# COLLECTED DATA
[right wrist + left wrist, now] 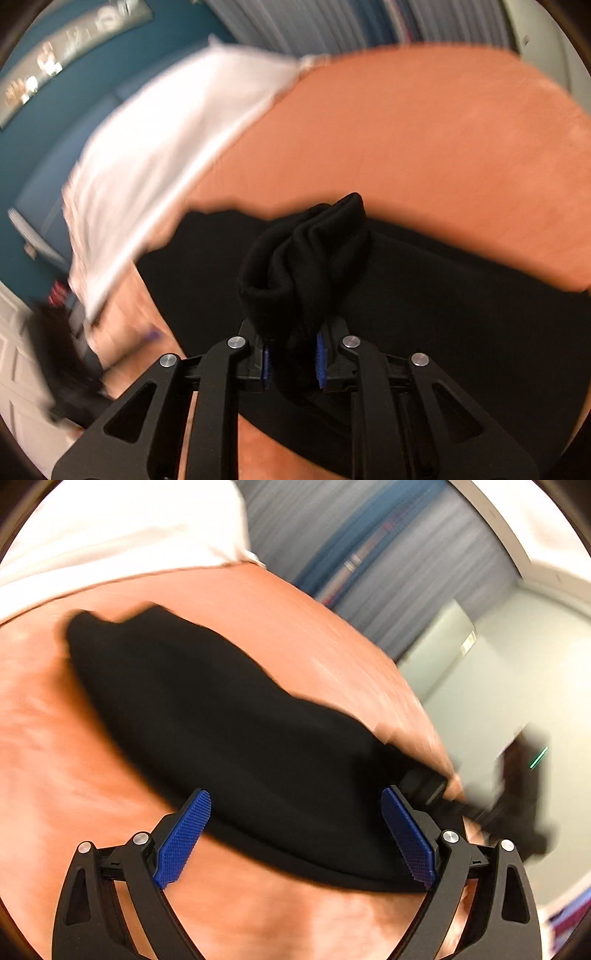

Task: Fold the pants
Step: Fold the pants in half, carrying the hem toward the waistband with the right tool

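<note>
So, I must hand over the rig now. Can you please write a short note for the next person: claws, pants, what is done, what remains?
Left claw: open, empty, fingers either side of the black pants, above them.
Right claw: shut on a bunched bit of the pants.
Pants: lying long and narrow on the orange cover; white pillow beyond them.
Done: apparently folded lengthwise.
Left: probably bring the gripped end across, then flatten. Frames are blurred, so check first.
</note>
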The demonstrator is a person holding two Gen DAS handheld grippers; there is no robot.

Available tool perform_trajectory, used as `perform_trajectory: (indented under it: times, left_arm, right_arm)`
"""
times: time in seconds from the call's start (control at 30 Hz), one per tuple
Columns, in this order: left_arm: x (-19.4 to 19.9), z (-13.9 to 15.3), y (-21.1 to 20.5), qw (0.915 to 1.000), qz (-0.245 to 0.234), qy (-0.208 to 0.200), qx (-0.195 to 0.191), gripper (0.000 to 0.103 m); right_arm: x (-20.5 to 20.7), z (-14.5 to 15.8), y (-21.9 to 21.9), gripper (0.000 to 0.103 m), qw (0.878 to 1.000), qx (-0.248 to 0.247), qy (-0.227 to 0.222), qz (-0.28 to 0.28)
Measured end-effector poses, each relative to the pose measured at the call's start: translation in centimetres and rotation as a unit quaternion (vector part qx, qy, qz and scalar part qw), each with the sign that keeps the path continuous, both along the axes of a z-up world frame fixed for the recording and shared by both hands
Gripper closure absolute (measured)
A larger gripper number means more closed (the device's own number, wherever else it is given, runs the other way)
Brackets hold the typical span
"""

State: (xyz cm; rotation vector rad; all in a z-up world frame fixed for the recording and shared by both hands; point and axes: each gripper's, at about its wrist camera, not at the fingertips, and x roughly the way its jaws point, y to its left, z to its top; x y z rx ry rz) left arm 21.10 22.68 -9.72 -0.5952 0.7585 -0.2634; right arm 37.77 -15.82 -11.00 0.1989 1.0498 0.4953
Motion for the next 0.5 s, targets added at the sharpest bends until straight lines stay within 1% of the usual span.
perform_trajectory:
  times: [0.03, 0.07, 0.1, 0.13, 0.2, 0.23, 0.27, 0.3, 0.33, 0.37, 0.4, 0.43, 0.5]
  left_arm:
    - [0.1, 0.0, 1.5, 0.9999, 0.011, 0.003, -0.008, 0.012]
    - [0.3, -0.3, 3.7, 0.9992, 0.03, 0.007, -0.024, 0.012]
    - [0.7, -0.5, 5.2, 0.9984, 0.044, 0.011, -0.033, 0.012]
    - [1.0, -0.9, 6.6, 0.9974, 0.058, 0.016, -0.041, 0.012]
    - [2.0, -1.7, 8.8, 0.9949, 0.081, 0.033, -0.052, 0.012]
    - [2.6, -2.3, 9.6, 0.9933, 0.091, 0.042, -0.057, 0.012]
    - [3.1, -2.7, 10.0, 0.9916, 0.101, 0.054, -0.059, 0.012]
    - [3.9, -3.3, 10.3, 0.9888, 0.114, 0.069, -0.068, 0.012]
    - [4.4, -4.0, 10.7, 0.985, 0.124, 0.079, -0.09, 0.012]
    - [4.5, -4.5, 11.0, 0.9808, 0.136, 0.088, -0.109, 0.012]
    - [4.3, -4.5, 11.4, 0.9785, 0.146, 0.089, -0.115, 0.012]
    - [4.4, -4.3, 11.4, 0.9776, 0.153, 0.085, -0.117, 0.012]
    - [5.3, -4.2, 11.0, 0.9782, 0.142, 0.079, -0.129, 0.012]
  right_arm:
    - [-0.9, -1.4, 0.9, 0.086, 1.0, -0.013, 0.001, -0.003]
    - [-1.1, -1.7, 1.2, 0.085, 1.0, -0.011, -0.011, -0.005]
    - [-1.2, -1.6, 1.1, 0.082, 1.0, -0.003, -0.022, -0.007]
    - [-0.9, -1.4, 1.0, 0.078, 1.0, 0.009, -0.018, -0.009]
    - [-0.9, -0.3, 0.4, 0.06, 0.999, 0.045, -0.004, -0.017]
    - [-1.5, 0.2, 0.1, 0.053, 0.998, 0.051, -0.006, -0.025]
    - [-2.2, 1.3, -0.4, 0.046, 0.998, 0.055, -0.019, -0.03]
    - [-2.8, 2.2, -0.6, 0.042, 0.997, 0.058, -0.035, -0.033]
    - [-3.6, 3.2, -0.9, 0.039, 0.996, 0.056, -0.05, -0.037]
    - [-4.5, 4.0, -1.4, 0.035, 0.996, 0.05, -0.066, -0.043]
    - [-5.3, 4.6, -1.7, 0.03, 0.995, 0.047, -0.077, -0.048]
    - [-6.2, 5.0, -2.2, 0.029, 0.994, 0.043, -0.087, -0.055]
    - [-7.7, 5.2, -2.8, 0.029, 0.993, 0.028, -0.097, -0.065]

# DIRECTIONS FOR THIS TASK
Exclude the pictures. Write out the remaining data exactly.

# SOLUTION BELOW
[right wrist + left wrist, now] 

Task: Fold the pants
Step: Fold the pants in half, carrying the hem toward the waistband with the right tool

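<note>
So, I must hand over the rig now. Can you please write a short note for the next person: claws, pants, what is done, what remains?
Left claw: open, empty, fingers either side of the black pants, above them.
Right claw: shut on a bunched bit of the pants.
Pants: lying long and narrow on the orange cover; white pillow beyond them.
Done: apparently folded lengthwise.
Left: probably bring the gripped end across, then flatten. Frames are blurred, so check first.
</note>
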The demonstrator is a person holding two Gen DAS handheld grippers; there is no robot.

Available tool perform_trajectory, used as `perform_trajectory: (indented under it: times, left_arm, right_arm)`
"""
times: time in seconds from the call's start (control at 30 Hz), one per tuple
Columns, in this order: left_arm: x (-19.4 to 19.9), z (-13.9 to 15.3), y (-21.1 to 20.5), qw (0.915 to 1.000), qz (-0.245 to 0.234), qy (-0.208 to 0.200), qx (-0.195 to 0.191), gripper (0.000 to 0.103 m); right_arm: x (-20.5 to 20.7), z (-14.5 to 15.8), y (-21.9 to 21.9), gripper (0.000 to 0.103 m), qw (0.878 to 1.000), qx (-0.248 to 0.247), qy (-0.227 to 0.222), qz (-0.28 to 0.28)
Measured end-effector poses, each relative to the pose measured at the call's start: translation in centimetres and rotation as a unit quaternion (vector part qx, qy, qz and scalar part qw), each with the sign that keeps the path continuous, both along the axes of a z-up world frame fixed for the recording and shared by both hands
Gripper closure absolute (measured)
A larger gripper number means more closed (the device's own number, wherever else it is given, runs the other way)
Brackets hold the typical span
"""

State: (xyz cm; rotation vector rad; all in a z-up world frame fixed for the recording and shared by both hands; point and axes: each gripper's, at about its wrist camera, not at the fingertips, and x roughly the way its jaws point, y to its left, z to its top; x y z rx ry rz) left arm 21.10 22.68 -9.72 -0.5952 0.7585 -0.2634; right arm 37.77 -15.82 -11.00 0.1989 1.0498 0.4953
Motion for the next 0.5 s, targets added at the sharpest bends until straight lines stay within 1% of the usual span.
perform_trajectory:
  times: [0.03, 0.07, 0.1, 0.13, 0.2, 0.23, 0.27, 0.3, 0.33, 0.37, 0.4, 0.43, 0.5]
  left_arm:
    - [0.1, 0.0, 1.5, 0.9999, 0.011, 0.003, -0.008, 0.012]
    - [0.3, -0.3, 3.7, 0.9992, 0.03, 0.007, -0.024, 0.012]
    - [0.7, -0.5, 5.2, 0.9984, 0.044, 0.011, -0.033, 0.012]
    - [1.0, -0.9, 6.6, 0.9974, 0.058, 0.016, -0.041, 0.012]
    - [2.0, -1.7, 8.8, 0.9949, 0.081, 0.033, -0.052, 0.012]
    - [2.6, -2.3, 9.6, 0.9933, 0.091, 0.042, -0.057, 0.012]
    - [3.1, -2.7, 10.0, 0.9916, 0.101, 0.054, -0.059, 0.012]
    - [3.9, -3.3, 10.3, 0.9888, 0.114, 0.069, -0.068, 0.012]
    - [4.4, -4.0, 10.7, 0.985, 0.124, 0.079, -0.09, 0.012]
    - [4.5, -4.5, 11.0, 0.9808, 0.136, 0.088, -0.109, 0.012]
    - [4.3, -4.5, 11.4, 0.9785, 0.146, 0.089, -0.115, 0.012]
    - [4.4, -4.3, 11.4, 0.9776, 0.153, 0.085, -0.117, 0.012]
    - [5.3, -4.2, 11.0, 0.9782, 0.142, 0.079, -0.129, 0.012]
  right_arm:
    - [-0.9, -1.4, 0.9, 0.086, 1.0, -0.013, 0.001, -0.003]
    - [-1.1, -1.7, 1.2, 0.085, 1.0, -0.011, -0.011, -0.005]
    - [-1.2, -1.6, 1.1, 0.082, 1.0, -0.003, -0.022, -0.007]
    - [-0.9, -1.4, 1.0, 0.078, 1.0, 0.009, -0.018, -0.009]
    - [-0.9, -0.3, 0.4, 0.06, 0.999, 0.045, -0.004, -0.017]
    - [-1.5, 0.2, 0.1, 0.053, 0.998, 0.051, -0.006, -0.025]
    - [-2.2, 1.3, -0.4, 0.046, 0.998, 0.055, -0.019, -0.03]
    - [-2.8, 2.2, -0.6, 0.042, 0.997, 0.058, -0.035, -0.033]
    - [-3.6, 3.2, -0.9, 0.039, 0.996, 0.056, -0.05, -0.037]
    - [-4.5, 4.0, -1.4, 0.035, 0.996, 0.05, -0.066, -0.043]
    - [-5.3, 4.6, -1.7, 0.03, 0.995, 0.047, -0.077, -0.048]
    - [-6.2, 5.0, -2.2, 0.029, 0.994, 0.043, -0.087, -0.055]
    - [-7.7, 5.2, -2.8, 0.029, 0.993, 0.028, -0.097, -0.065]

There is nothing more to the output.